• **Prompt**:
Copy nothing but the lines below running from the line containing "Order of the" through the line containing "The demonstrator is", both end lines included.

• **Information provided**:
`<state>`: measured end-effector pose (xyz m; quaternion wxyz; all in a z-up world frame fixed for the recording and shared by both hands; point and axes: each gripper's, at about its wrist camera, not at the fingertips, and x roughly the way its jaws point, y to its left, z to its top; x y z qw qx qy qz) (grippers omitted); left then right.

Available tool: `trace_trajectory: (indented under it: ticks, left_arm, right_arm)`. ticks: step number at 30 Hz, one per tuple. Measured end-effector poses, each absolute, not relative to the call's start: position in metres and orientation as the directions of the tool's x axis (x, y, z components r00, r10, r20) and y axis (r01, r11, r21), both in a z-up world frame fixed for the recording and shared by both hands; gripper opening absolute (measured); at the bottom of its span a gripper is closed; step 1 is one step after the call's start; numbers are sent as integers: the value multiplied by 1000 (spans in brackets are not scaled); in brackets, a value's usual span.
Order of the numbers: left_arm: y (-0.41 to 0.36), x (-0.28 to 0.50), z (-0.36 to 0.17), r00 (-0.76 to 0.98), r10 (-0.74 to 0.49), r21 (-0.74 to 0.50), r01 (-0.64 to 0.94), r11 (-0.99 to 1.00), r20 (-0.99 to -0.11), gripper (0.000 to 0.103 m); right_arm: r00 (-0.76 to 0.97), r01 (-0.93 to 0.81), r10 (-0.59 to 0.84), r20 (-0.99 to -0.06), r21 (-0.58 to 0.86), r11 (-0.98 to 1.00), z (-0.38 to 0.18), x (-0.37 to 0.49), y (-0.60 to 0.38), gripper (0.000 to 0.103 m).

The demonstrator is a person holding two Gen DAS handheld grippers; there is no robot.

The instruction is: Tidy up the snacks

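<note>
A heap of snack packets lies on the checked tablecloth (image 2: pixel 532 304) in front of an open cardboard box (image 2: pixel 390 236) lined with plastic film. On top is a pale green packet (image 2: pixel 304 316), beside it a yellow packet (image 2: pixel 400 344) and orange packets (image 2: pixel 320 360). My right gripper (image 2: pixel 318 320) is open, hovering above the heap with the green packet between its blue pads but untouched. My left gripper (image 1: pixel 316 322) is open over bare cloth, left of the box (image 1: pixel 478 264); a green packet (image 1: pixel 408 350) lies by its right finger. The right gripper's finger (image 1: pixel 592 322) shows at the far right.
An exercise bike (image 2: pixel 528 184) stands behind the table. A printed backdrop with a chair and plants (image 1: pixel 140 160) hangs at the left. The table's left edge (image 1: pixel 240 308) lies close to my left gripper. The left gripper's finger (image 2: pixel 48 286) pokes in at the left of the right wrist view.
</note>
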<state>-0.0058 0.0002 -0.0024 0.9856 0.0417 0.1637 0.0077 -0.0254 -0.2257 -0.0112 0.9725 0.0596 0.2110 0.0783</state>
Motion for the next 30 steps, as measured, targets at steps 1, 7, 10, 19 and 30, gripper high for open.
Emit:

• **Exercise result**:
Order of the numbers: left_arm: y (-0.41 to 0.36), x (-0.28 to 0.50), z (-0.36 to 0.17), r00 (-0.76 to 0.98), r10 (-0.74 to 0.49), r21 (-0.74 to 0.50), r01 (-0.64 to 0.94), r11 (-0.99 to 1.00), r20 (-0.99 to -0.11), gripper (0.000 to 0.103 m); right_arm: r00 (-0.76 to 0.97), r01 (-0.93 to 0.81), r10 (-0.59 to 0.84), r20 (-0.99 to -0.06), r21 (-0.58 to 0.86), r11 (-0.98 to 1.00), z (-0.38 to 0.18), x (-0.37 to 0.49), y (-0.60 to 0.38), gripper (0.000 to 0.103 m).

The demonstrator is a person holding two Gen DAS handheld grippers; there is no robot.

With that, the output is done.